We bought a 6 lb. maul today at the lumber yard! Roughneck with a fiberglass handle. My wife loves it, and so do I, so far. We are sooooo.... much more accurate with it then the 8 lb, and What we lose in carry through we pick up in velocity of the swing. My wife actually said after splitting all the elm left to split from the last load " what do we have left" I told her that we had some cottonwood left on the porch, and was told " Oh come on... that ain't no challenge!" (The cottonwood we have is dry and straight grain. It splits very easily!) I was informed that we will be making another trip to cut elm this weekend so she can split it! 
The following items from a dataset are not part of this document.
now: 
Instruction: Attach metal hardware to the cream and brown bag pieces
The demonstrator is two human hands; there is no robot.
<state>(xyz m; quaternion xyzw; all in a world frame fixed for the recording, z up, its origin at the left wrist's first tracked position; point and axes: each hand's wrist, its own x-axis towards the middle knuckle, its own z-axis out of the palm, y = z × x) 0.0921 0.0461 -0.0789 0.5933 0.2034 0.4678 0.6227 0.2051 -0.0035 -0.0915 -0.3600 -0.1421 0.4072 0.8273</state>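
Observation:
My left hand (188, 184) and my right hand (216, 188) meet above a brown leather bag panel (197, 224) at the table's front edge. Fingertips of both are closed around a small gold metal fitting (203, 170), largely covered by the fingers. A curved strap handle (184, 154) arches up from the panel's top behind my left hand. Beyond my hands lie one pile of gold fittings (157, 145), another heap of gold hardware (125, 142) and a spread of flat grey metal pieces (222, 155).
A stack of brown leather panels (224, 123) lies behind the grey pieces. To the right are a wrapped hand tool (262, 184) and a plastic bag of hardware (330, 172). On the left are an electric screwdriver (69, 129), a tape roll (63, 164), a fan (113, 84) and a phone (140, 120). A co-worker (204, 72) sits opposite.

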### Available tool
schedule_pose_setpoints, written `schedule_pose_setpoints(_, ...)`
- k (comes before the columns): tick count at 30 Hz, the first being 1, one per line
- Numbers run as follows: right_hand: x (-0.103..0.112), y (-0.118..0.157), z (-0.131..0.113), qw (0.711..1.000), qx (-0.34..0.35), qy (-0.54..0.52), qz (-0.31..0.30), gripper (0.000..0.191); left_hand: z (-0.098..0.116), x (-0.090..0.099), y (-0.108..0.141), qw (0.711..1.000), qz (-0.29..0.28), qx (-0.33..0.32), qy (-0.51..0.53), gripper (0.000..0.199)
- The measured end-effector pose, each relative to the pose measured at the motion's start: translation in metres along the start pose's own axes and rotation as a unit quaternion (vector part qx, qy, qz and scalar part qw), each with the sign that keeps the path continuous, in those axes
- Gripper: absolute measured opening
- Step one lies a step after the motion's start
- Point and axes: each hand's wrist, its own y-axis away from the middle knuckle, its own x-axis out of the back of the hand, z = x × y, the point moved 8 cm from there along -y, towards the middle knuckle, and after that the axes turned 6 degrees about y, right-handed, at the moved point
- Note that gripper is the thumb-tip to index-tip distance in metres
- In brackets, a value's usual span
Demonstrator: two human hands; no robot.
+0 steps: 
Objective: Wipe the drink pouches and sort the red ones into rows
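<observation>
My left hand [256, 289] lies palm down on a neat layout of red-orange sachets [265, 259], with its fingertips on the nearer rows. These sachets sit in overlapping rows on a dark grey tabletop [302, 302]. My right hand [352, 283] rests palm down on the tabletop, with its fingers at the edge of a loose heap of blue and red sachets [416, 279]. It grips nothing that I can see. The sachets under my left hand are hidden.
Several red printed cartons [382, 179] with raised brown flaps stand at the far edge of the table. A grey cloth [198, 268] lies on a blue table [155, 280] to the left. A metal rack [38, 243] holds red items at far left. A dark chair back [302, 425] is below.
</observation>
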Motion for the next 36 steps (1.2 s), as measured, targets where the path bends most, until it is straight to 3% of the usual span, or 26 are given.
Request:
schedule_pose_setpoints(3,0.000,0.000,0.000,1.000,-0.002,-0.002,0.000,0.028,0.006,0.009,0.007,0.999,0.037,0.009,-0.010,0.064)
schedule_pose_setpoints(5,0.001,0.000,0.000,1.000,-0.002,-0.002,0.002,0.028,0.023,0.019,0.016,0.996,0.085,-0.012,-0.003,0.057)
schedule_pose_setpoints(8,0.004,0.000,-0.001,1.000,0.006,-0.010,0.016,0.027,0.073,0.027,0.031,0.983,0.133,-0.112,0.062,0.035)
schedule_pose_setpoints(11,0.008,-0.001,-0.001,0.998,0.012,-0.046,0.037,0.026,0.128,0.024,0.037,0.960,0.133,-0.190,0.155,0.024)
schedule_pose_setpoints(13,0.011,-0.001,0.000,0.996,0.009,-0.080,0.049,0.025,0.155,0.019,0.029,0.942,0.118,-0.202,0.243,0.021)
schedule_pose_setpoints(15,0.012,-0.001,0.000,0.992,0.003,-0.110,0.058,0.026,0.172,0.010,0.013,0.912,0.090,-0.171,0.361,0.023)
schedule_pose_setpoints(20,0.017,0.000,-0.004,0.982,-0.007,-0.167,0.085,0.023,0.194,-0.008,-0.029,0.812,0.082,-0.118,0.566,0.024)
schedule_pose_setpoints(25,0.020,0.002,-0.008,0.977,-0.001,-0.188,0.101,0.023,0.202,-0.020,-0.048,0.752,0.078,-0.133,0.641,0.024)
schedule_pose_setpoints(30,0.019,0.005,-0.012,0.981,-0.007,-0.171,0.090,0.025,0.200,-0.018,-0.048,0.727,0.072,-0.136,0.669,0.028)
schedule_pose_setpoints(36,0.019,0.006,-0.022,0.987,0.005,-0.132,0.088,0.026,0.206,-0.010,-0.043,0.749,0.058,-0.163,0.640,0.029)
By the Gods....... I love this woman!!


----------



## crazy_dan (Jan 24, 2008)

Congrats on the new maul and glad to here you both like it.
If I remember right it has been a while since any kind of math class but, in an energy equation weight was a multiplier of 2 and velocity was a multiplier of 6. 
Anyway the 6 pounder is also easier swing for extended periods of time.


----------



## jeffman3 (Jan 24, 2008)

I do believe that a Gransfors Bruk maul is somewhere in my future, but we just couldn't put the scratch together right now, ;-) and we needed something to use, for now! I believe this tool will carry us for a while. The six pound weight is good for us, and I just don't see the need, for now anyway, for a heavier tool. Time, and toil, will tell. I am curious to see how it holds an edge.


----------



## Gooserider (Jan 28, 2008)

crazy_dan said:
			
		

> Congrats on the new maul and glad to here you both like it.
> If I remember right it has been a while since any kind of math class but, in an energy equation weight was a multiplier of 2 and velocity was a multiplier of 6.
> Anyway the 6 pounder is also easier swing for extended periods of time.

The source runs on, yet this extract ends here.